The same goes for the 31 other NHL team owners. They can choose to let Bettman continue to take the flak for it, but it would behoove them to step up individually and assert themselves as an honest-to-goodness supporter of abuse victims’ rights. That’s for starters. They also need to figure out a way to contribute to hockey’s grassroots and prevent any predators from damaging the lives of more young fans of the sport. Hockey’s insular culture has to change, and real change starts from the top, but immediately following that, it’s the bottom and most vulnerable that needs help.
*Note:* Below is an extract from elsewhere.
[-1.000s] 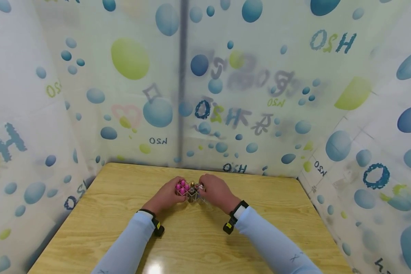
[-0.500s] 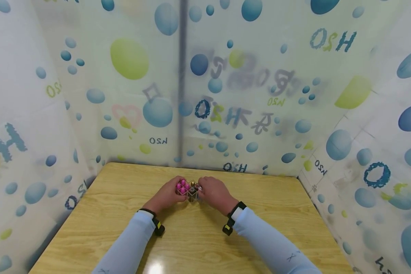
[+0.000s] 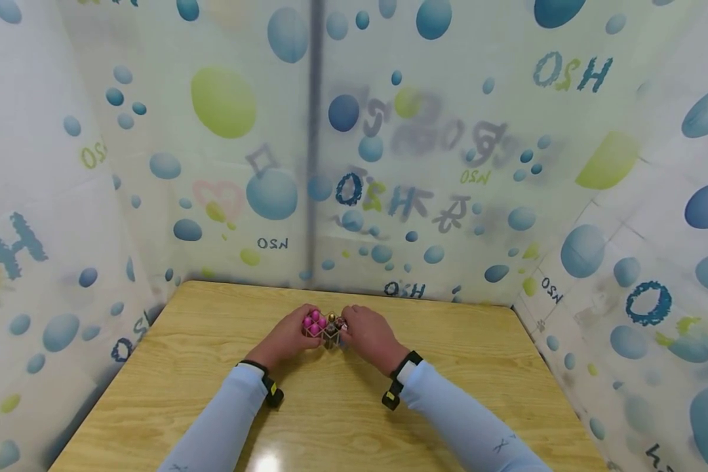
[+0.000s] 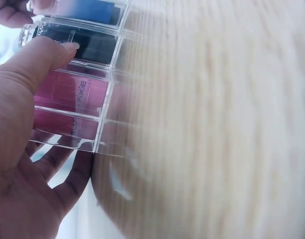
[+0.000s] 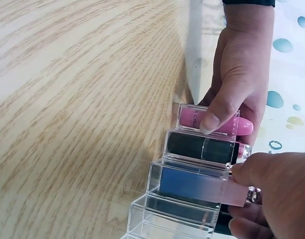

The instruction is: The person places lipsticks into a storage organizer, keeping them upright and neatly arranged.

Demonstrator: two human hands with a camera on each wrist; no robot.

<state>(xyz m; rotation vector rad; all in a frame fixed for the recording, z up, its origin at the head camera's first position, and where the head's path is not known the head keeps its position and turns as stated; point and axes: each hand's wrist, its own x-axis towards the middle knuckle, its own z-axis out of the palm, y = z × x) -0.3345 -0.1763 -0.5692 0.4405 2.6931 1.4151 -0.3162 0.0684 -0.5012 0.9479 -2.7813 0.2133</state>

Indeed, there have been other notorious human beings that have plagued hockey long before the Chicago saga. Hockey coach Graham James sexually assaulted numerous young men in the mid-1980s through the mid-1990s, and although there was an intense, angry reaction from the public when James was arrested and sentenced to three-and-a-half years in prison, James’ crimes did not lead to more widespread change at the amateur, minor-league and professional levels. Some people talked a good game when it came to reform, but as the Hawks’ travesty has proven, the issue of assault and abuse in hockey has not been sufficiently addressed.

People will note, as they should, that when the abuse was happening in Chicago, Bettman was well into his days as commissioner. This all happened under his corporate umbrella. But I don’t assign the majority of blame on him. This current tragedy is about the power of one NHL franchise to keep its skeletons in a closet for as long as it could. But Bettman, deputy commissioner Bill Daly, and, yes, each and every one of the owners are now under a microscope to see how they go about ensuring nothing like the crimes perpetuated amidst the Blackhawks’ watch ever happens again.

Honestly, I don’t believe Bettman will step down before he’s truly ready to. He’s soon going to pass the 30-year mark as commissioner, and at 69 years old, he’s under no serious pressure to retire. He likes the job – on some level, he likes being booed, even in a scenario like the Stanley Cup presentation, where he hands over the trophy – and he knows who he’s ultimately working for.

So, if you want to effect real change in the NHL level and beyond it, you may want to try applying pressure to team owners instead. Most of them have businesses that thrived enough to get them to be able to buy an NHL franchise. And most of those businesses are more responsive to angry consumers than an NHL league that, for many of them, amounts to a toy they play with.

It’s not about Bettman. It’s about the bigger picture.